Paola Cortellesi: “C’è ancora domani? Vado nel passato per un motivo. Mi ha colpito la frase di un 13enne”. Paola Cortellesi su C’è ancora domani, l’attrice romana, 49 anni, parla del film che la vede all’esordio da regista (campione di incassi al box office) in una intervista a ‘Il Corriere della Sera’. Ve ne proponiamo alcuni passaggi.
Quella di Delia, popolana di Testaccio, due figli, un marito ottuso e violento, un suocero allettato a carico e tanti lavoretti per mettere insieme pranzo e cena. In un momento chiave del nostro Paese, giugno 1946. Si aspettava questa accoglienza?
«Ci speravo ma non potevo immaginare le dimensioni. Ci vanno famiglie, madri con le figlie, ragazzi. L’altro giorno uno di tredici anni un po’ timido si è alzato e ha detto: ”Non sapevo se venire perché secondo me non mi sarebbe piaciuto, però mi è piaciuto tanto”».
Classe 1973, radio, tv, satira, primo film da attrice nel 2000, da sceneggiatrice nel 2014. Perché anche regista?
«Non riuscivo a mollare. Con Riccardo (Milani, suo marito, ndr) a parte i soliti siparietti tipo casa Vianello quando litighiamo scrivendo, sul set mi lascio dirigere, sono serena. Ma volevo fare a modo mio. Per esempio, non rinuncio alle didascalie».
[…] Valerio Mastandrea e Emanuela Fanelli — nel cast con Giorgio Colangeli, Vinicio Marchioni , Romana Maggiora Vergano —, che pur le vogliono molto bene, parlano di lei come di regista rompiscatole, anche se usano una frase romana più colorita.
«Diciamo meticolosa. La cosa bella è che ho potuto scegliere le persone che mi corrispondono, non solo gli attori ma in tutti i reparti. Il vantaggio di esordire alla mia età è che io conosco da attrice tutti i professionisti del settore. Sul nostro set c’era gentilezza, un’atmosfera unica».
Paola Cortellesi: “C’è ancora domani? Vado nel passato per un motivo”
[…] Dalla A di Arbore e Aldo Giovani e Giacomo alla V di Enrico Vaime, sembra non ci sia un nome del mondo dello spettacolo italiano con cui non ha avuto a che fare. Cosa si è portata dietro?
«Tutto. Ogni esperienza ha contribuito a una crescita di cui non sono stata consapevole ma mi ha permesso di pescare in registri che apparentemente non stanno insieme.
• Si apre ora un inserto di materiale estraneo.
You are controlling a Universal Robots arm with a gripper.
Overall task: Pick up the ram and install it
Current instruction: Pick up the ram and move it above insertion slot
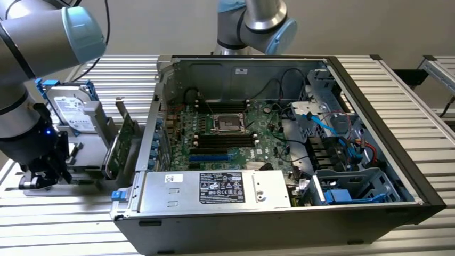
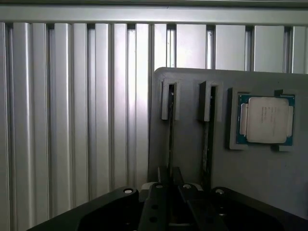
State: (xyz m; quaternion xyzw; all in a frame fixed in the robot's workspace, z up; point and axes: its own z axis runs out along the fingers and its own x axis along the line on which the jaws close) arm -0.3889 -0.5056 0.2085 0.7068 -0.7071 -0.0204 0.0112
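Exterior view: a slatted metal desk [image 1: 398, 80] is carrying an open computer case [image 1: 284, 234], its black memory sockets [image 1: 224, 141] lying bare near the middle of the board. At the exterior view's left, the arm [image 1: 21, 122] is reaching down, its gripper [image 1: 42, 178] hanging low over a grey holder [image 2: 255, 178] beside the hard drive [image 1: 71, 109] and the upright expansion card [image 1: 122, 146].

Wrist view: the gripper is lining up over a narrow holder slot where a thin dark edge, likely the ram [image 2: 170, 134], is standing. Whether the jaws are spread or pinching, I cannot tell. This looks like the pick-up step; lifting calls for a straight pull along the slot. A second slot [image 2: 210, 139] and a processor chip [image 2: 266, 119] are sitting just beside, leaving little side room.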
Comicità che arriva dal lavoro fatto vent’anni fa con i Gialappi, la musica dal varietà tv, cose squisitamente cinematografiche o teatrali. Nella mia vita c’è tutto».
Compreso Sanremo 2004. Che ricordi ha?
«Bellissimi. Era un Sanremo in minore, le case discografiche avevano dato forfait, non so più perché. Affidarono la conduzione all’ultimo a Simona Ventura. Con lei, Gene Gnocchi e Crozza potevamo fare quello che volevamo sul palco. Molto liberi. Cose folli impensabili in un’edizione più canonica».
Miglior perfomance di un film di una regista, Delia è un po’ la nostra Barbie.
«Evviva. E mi piace che basti l’articolo a definire il genere dell’autore. Perché regista donna se non si dice regista uomo?»
Una storia degli anni‘40, in bianco e nero. Ma contemporanea, ha spiegato. In che senso?
«Vado nel passato per raccontare una condizione femminile che non è più così ma conserva dei retaggi culturali, pericolosamente vivi e vividi. Mi fa piacere che mi dicano che coglie lo spirito del tempo. La forza delle donne. Di ieri e di oggi. Era il mio intento».
[…] Ha detto di essersi ispirata ai racconti dei nonni, della vita di cortile e lo ha dedicato a sua figlia. Reazioni?
«È rimasta spiazzata, sorpresa. Parte della mia famiglia l’ha visto e si sono divertiti, hanno riconosciuto i racconti d’infanzia. E certi nomi, come Alvaro (nel film Lele Vannoli)».